Beratungsanspruch für pflegende Angehörige
Ivor Parvanov von der AOK Bayern zeigt im Gespräch Wege zur Stärkung pflegender Familienmitglieder auf.
Herr Parvanov, die Pflege bleibt Dauerbaustelle. Neben Fragen der Finanzierung rücken zunehmend auch die vielen Probleme der pflegenden Angehörigen in den Fokus …
Ivor Pavarnov: Zu Recht. Mehr als 80 Prozent der pflegebedürftigen Menschen werden von ihren Angehörigen – teils mit Unterstützung von ambulanten Pflegediensten – zu Hause versorgt.
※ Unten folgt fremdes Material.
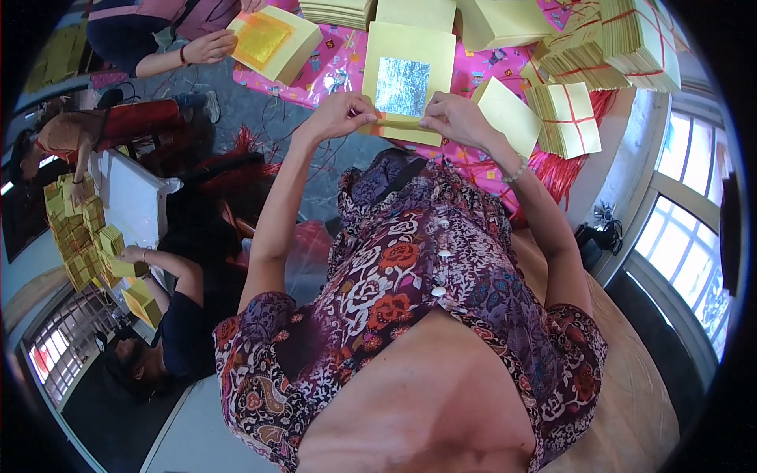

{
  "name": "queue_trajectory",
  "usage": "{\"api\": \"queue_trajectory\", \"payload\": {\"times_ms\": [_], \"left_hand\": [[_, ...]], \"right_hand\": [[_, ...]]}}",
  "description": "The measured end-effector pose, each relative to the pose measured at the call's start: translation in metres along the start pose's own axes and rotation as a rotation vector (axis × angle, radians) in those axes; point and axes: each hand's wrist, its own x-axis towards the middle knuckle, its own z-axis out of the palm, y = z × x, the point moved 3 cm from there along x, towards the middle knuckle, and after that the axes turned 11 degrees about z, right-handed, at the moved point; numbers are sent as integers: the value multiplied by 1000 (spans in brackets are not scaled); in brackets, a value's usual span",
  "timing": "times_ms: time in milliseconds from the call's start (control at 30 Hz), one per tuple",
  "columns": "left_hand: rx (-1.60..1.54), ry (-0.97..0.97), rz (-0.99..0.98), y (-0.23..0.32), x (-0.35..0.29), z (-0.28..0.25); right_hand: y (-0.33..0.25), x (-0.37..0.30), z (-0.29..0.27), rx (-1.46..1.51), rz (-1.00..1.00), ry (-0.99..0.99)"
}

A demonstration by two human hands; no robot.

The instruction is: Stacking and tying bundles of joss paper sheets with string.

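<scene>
A yellow joss paper sheet (436,63) with a square of silver foil (402,87) lies in front of me, on a stack of like sheets. Its near edge is curled up between my hands. At the left end of that edge, my left hand (341,117) is closed, thumb and fingers pinching the paper. My right hand (464,123) pinches the edge at its right end in the same way. An orange-red band shows on the paper just below the left fingers. How many sheets the fingers hold is hidden.
Yellow paper stacks (509,118) and bundles tied with red string (569,118) stand right on the pink table cover (335,55). At the upper left, another person's hand (209,49) touches a stack with gold foil (264,39). Other people handle yellow bundles (75,229) far left.
</scene>
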Motion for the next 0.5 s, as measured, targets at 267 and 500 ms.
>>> {"api": "queue_trajectory", "payload": {"times_ms": [267, 500], "left_hand": [[-51, 28, -11, 2, -3, 1], [314, 239, 236, 12, -4, 3]], "right_hand": [[-2, 1, 0, -60, 23, 29], [3, -2, -3, 13, 2, 92]]}}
Dabei stoßen diese privaten Pflegepersonen zunehmend an ihre Grenzen, wie eine aktuelle repräsentative Umfrage im Auftrag der AOK Bayern zeigt. So fühlen sich mehr als 75 Prozent der Befragten durch die psychischen Herausforderungen der Angehörigenpflege stark bis sehr stark belastet. Das muss uns wirklich Sorgen machen und wir nehmen das entsprechend ernst.
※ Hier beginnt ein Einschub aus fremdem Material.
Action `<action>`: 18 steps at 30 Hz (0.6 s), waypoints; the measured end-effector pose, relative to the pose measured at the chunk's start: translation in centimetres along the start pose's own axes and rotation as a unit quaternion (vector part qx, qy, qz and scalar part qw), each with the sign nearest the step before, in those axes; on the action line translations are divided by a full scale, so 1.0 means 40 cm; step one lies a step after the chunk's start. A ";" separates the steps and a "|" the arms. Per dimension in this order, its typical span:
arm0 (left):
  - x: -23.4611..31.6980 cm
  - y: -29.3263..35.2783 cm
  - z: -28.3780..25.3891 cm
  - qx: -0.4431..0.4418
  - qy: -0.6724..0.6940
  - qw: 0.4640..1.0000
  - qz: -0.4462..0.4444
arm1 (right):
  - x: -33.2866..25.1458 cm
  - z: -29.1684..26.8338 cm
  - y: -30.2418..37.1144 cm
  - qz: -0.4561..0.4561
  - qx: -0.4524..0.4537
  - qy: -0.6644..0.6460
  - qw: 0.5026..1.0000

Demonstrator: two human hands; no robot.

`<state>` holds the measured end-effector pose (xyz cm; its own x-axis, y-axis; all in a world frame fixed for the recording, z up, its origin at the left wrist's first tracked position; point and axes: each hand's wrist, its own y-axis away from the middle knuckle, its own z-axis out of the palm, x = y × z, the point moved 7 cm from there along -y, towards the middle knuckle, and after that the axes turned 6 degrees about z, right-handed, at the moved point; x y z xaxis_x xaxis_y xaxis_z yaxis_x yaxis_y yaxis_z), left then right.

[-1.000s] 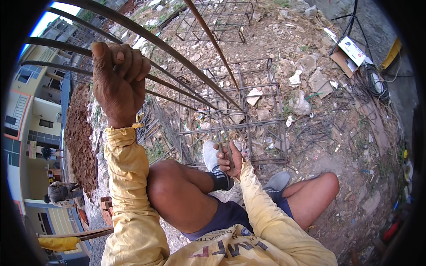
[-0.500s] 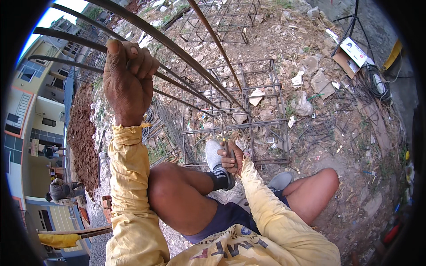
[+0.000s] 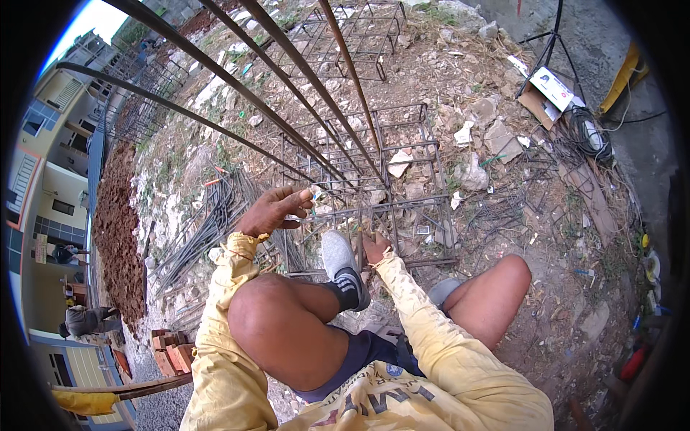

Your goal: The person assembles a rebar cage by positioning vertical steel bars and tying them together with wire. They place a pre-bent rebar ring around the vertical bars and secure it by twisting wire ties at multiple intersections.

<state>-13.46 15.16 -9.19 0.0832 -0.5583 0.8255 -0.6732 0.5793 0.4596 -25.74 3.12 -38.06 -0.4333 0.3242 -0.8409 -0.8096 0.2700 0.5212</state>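
Note:
My left hand (image 3: 277, 210) hangs in the air left of the raised bars. Its fingers are apart and partly bent, and nothing shows in them. My right hand (image 3: 376, 247) is closed low at the near side of the rebar cage (image 3: 413, 206), by my grey shoe (image 3: 339, 255). It grips pincers (image 3: 361, 228), a slim dark tool that is hard to make out against the bars. Several long steel bars (image 3: 287, 129) rise from the cage toward the upper left.
A second rebar cage (image 3: 350, 39) lies farther off. Cut rods (image 3: 208, 223) are heaped at left, near bricks (image 3: 172, 352). At right are a cardboard box (image 3: 544, 97), a tripod (image 3: 552, 39) and coiled cable (image 3: 593, 136). Rubble covers the ground. A person (image 3: 90, 321) bends at far left.
My left hand has let go of the upright bar and come down toward the cage. My right hand has moved slightly up, closer to the cage bars. The view has shifted a little.

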 end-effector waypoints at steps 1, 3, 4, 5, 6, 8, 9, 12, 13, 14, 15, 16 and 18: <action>-0.149 0.014 -0.002 0.015 0.036 0.998 -0.046 | -0.049 0.030 0.067 -0.033 0.050 0.113 0.992; -0.238 -0.050 0.140 -0.062 0.015 0.996 -0.070 | -0.052 -0.037 0.071 -0.109 0.157 0.249 0.949; -0.261 -0.058 0.172 -0.065 0.065 0.995 -0.046 | -0.119 -0.016 0.133 -0.126 0.112 0.213 0.962; -0.265 -0.067 0.209 -0.072 0.113 0.991 -0.023 | -0.157 -0.006 0.176 -0.140 0.069 0.173 0.972; -0.261 -0.098 0.239 -0.093 0.100 0.991 0.006 | -0.166 -0.026 0.185 -0.180 0.096 0.183 0.962; -0.232 -0.141 0.256 -0.116 0.069 0.989 0.057 | -0.183 -0.026 0.198 -0.263 0.129 0.196 0.936; -0.218 -0.144 0.257 -0.107 0.019 0.991 0.079 | -0.180 -0.026 0.201 -0.257 0.120 0.207 0.936; -0.174 -0.132 0.252 -0.080 -0.084 0.984 0.132 | -0.203 -0.039 0.221 -0.260 0.120 0.241 0.927; -0.167 -0.120 0.259 -0.099 -0.076 0.982 0.141 | -0.197 -0.043 0.221 -0.222 0.068 0.160 0.960; -0.160 -0.109 0.264 -0.118 -0.069 0.979 0.149 | -0.195 -0.045 0.222 -0.180 0.015 0.077 0.981; -0.154 -0.095 0.270 -0.136 -0.061 0.976 0.158 | -0.192 -0.048 0.220 -0.135 -0.037 -0.007 0.990; -0.145 -0.085 0.291 -0.152 -0.112 0.969 0.159 | -0.156 -0.078 0.207 -0.011 -0.064 -0.042 0.997; -0.172 -0.062 0.278 -0.158 -0.158 0.963 0.154 | -0.224 -0.050 0.263 0.029 -0.065 0.048 0.996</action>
<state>-20.52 10.96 -19.65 -0.3449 -0.4550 0.8210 -0.3688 0.8700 0.3272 -31.17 1.22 -25.32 -0.5124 0.2463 -0.8227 -0.8232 0.1316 0.5522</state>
Wo sehen Sie Entlastungsmöglichkeiten für die pflegenden Angehörigen?
Pavarnov: Bisher haben nur Pflegebedürftige Anspruch auf eine Beratung. Die AOK Bayern bietet seit Anfang des Jahres eine erweiterte Pflegeberatung, um auch An- und Zugehörige bei ihren Bedürfnissen in einer Pflegesituation zu unterstützen. Wir möchten Pflegende damit gesundheitlich stärken und zugleich die Chancen verbessern, dass Pflegebedürftige so lange wie möglich in ihrem häuslichen Umfeld bleiben können. Das hat sehr viel mit Lebensqualität zu tun.
Kann das ein Modell für ganz Deutschland sein?
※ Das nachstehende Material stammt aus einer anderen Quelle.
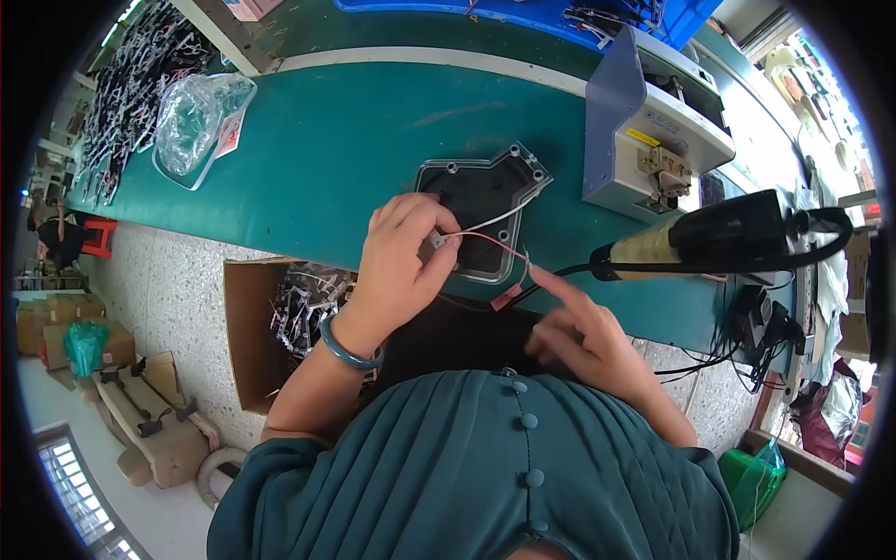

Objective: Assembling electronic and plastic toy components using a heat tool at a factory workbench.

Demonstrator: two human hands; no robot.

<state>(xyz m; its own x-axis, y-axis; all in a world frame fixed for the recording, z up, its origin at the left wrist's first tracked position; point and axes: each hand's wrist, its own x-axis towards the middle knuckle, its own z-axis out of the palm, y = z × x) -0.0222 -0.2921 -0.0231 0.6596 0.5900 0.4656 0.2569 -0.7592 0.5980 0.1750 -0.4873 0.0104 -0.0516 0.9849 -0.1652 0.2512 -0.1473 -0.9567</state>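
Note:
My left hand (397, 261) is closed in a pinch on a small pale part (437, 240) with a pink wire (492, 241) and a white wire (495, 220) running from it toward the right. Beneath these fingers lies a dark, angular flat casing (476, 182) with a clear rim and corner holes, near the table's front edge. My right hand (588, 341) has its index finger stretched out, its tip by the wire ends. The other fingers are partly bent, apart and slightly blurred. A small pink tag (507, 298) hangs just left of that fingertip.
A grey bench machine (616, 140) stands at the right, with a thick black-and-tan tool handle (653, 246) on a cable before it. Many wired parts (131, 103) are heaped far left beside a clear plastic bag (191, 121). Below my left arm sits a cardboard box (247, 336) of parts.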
Pavarnov: Wir meinen schon. Wir setzen uns deshalb für einen gesetzlich verankerten Beratungsanspruch für pflegende Angehörige ein. Wir machen uns auch dafür stark, dass im Rahmen der jetzt möglichen Innovationsbudgets skalierbare Modellvorhaben entstehen, welche die familiäre und gesellschaftliche Bereitschaft zur Übernahme von Pflegeaufgaben fördern.
Immerhin stehen jährlich 100 Millionen Euro für Modellvorhaben von Pflegekassen, Ländern und Kommunen zur Verfügung. Das Geld sollten wir für innovative Projekte in der Pflege nutzen.